NASAはこれまでにも組織構造の見直しを行ってきましたが、ミッション本部レベルの統合を伴う改編は異例です。2026年3月下旬に開催された「Ignition」と呼ばれるNASA内部イベントで示された方針を受けた動きとされ、トランプ政権下で進む連邦政府全体のスリム化・効率化路線と軌を一にしています。
何が変わるのか──ミッション本部の統合と人事の再配置
NASAにはこれまで、科学ミッション本部(SMD)、宇宙技術ミッション本部(STMD)、探査・有人運用ミッション本部(EOMD)、宇宙運用ミッション本部(SOMD)など複数のミッション本部が並立してきました。それぞれが独自の予算管理と意思決定プロセスを持ち、科学探査、有人飛行、技術開発といった領域を分担していました。
今回の再編では、これらのミッション本部を統合・再構成し、人員の再配置も実施します。NASAの発表文には「退職」に関する追記が5月22日付で加えられており、再編に伴い一部の幹部職員が組織を離れることも示唆されています。具体的な統合後の本部数や名称、各本部のトップ人事の全容はまだ明らかになっていませんが、NASAは「ミッション遂行を加速する」体制への移行を強調しています。
注目すべきは、再編がジェット推進研究所(JPL)の管理契約の競争入札化とほぼ同時に発表された点です。JPLは1936年の設立以来、カリフォルニア工科大学(Caltech)が一貫して運営を担ってきましたが、NASAは同日、次期管理契約を競争入札にかける方針を発表しました。これらの動きは、NASAの運営全体を「説明責任と費用対効果」の観点から見直す包括的な改革の一部と見られます。
背景にある政治的・財政的圧力
NASAの組織再編が進む背景には、複数の要因が重なっています。
第一に、連邦政府全体で進む歳出削減と効率化の圧力です。NASAの年間予算は約250億ドル規模ですが、アルテミス計画による月面有人探査、国際宇宙ステーション(ISS)の運用継続、火星探査、地球観測、航空研究など、ミッションの幅は年々広がり続けてきました。限られた予算で優先順位を明確にする必要性は以前から指摘されており、組織構造そのものを変えることで意思決定のスピードを上げる狙いがあります。

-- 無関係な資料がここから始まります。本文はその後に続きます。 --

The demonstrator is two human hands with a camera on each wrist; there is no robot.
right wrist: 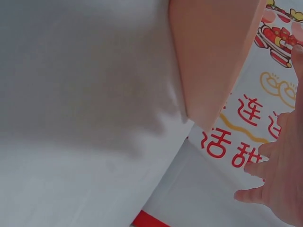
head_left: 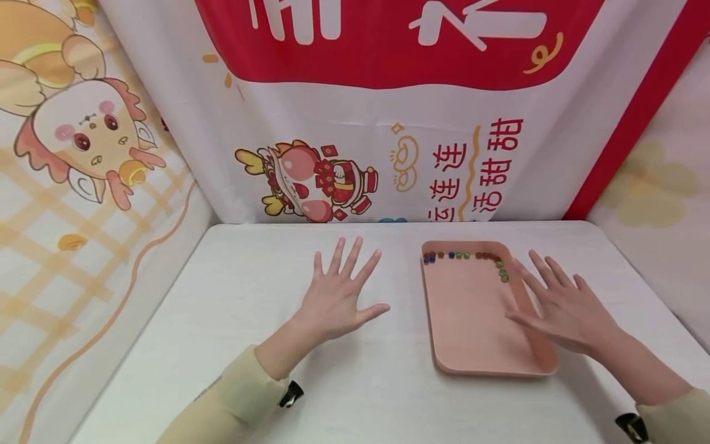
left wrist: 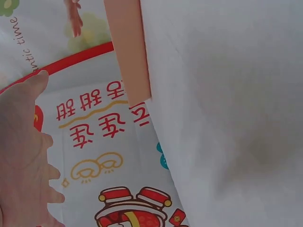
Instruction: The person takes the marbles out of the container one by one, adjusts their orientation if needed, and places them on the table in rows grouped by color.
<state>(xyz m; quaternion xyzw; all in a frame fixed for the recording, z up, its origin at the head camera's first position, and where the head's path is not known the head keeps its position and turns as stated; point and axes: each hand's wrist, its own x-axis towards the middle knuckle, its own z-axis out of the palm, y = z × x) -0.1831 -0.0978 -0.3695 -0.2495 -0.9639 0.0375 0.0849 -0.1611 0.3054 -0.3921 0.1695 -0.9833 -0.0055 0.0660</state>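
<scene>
A pink rectangular tray (head_left: 471, 314) lies on the white table. Several small glass marbles (head_left: 458, 255), green, blue and brown, line its far edge and far right corner. My left hand (head_left: 339, 296) is held over the table to the left of the tray, fingers spread and holding nothing. Above the tray's right rim, my right hand (head_left: 566, 308) has its fingers spread too, with nothing in it. In the left wrist view the left hand (left wrist: 23, 156) shows at the left edge; the right wrist view shows the right hand (right wrist: 281, 170) beside the tray's outer wall (right wrist: 213, 56).
The white table (head_left: 222, 320) ends at a printed cloth backdrop (head_left: 355, 154) with red characters and a cartoon figure. Patterned cloth walls (head_left: 72, 246) stand at the left and right. Pale sleeves (head_left: 238, 388) cover both forearms.
</scene>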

第二に、商業宇宙企業の台頭による役割の変化です。SpaceXやBlue Originなど民間企業が打ち上げや宇宙ステーション開発を担うようになり、NASAの役割は「自ら実施する」から「管理・監督・発注する」方向へシフトしています。このパラダイムに合わせた組織設計が求められていました。

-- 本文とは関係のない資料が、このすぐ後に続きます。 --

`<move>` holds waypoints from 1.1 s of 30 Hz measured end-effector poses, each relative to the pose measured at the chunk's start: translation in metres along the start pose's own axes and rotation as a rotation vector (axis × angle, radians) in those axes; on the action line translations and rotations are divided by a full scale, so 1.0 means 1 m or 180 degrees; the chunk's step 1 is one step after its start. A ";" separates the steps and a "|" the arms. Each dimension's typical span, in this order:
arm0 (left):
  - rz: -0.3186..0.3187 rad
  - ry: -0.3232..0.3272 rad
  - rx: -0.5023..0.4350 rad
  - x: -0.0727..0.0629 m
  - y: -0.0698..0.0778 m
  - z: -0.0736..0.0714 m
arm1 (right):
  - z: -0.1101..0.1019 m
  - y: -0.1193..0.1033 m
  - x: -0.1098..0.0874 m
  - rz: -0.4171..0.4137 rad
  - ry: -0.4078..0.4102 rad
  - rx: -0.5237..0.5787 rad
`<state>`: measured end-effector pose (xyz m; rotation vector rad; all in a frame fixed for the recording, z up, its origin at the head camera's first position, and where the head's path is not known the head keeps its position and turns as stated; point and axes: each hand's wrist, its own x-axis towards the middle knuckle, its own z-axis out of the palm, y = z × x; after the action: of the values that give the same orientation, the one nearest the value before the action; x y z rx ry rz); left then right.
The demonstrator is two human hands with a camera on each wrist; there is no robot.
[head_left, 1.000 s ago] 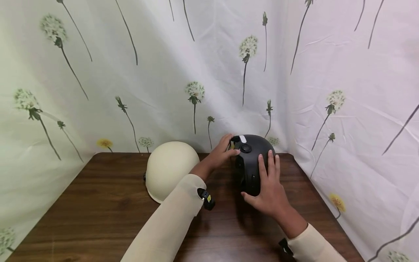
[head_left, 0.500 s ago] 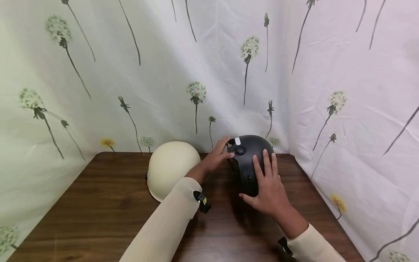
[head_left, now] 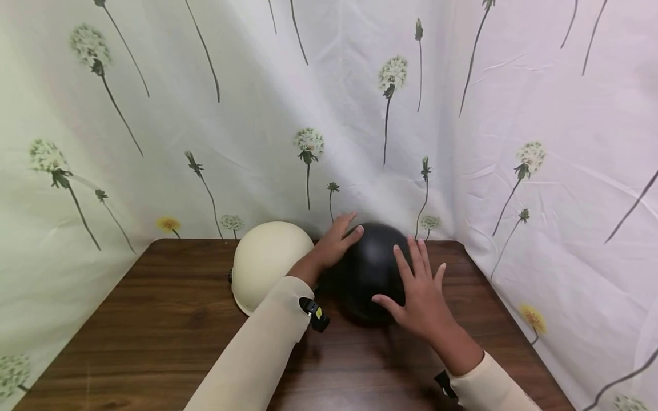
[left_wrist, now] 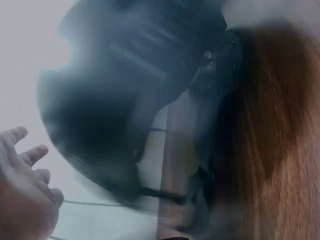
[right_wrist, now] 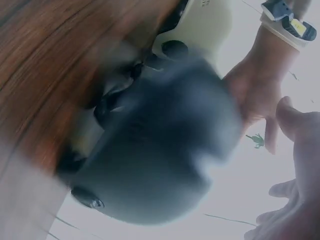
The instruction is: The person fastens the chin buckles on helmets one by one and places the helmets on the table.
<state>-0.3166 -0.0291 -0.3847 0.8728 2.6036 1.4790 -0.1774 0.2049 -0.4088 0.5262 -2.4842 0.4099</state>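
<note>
A black helmet point(head_left: 367, 274) sits dome up over the wooden table, between both hands; it is blurred in the two wrist views. Dark straps point(left_wrist: 200, 195) hang below its shell in the left wrist view. My left hand point(head_left: 331, 245) is at its upper left with straight fingers, and in the left wrist view this hand stands apart from the shell. On the other side my right hand point(head_left: 421, 297) spreads its fingers, thumb overlapping the helmet in the head view. A gap shows between the right hand and the shell in the right wrist view.
To the left stands a cream helmet point(head_left: 269, 262), partly behind my left forearm. The brown wooden table point(head_left: 154, 325) ends at a white curtain point(head_left: 349, 114) printed with dandelions, which also runs along both sides.
The black helmet has turned so its side knob and white label no longer show in the head view, and it has shifted left and down. Both hands have come loose from it.
</note>
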 end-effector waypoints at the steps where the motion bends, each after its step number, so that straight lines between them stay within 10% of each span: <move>1: 0.0030 -0.0027 0.0098 0.000 0.000 0.001 | 0.000 0.000 0.000 0.0005 -0.0009 -0.0026; 17: 0.0069 -0.0233 0.0627 -0.004 -0.004 0.010 | 0.025 0.013 0.003 0.0579 -0.1087 0.0387; 33: 0.0109 -0.0258 0.1024 -0.006 -0.014 0.015 | 0.034 0.011 0.003 0.0547 -0.1225 0.0341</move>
<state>-0.3140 -0.0256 -0.4053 0.9826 2.8224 1.0197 -0.2001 0.2004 -0.4355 0.4709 -2.9039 0.5555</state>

第三に、2026年3月の「Ignition」イベントで示された国家宇宙政策との整合です。NASAのジャレッド・アイザックマン長官の下、月・火星探査の推進と同時に、組織運営の効率化が優先課題として位置づけられています。
JPL管理契約の競争入札化──もう一つの衝撃
JPLの管理契約の見直しは、今回の再編と並んで大きなインパクトを持ちます。JPLは火星探査車「パーサヴィアランス」やボイジャー計画、ヨーロッパ・クリッパーなどNASAの代表的なミッションを担ってきた中核施設です。Caltechによる運営はNASA発足以前から続く歴史があり、約90年にわたる一者随意契約の慣行が変わる可能性があります。
NASAは「納税者にとっての価値と説明責任を確保する」ことを競争入札化の理由に挙げています。ただし、JPLの運営には高度な専門性と長年の蓄積が不可欠であり、競争入札が実際にどの程度の変化をもたらすかは未知数です。
今後の焦点──実行段階で問われる具体策
今回の発表は再編の方向性を示したものであり、統合後の組織図やミッションごとの予算配分、各センターへの影響など具体的な詳細は今後明らかになる見込みです。NASAの約1万8,000人の正規職員と数万人の契約職員にとって、自身の所属や業務がどう変わるかは切実な問題です。
また、進行中のアルテミス計画やISS後継となる商業宇宙ステーションの開発監督、火星サンプルリターン計画の再構成など、大型プロジェクトへの影響も注視されます。組織改編が「スピードと効率」を本当にもたらすのか、それとも混乱を招くのか。NASAの次の動きが問われる局面に入りました。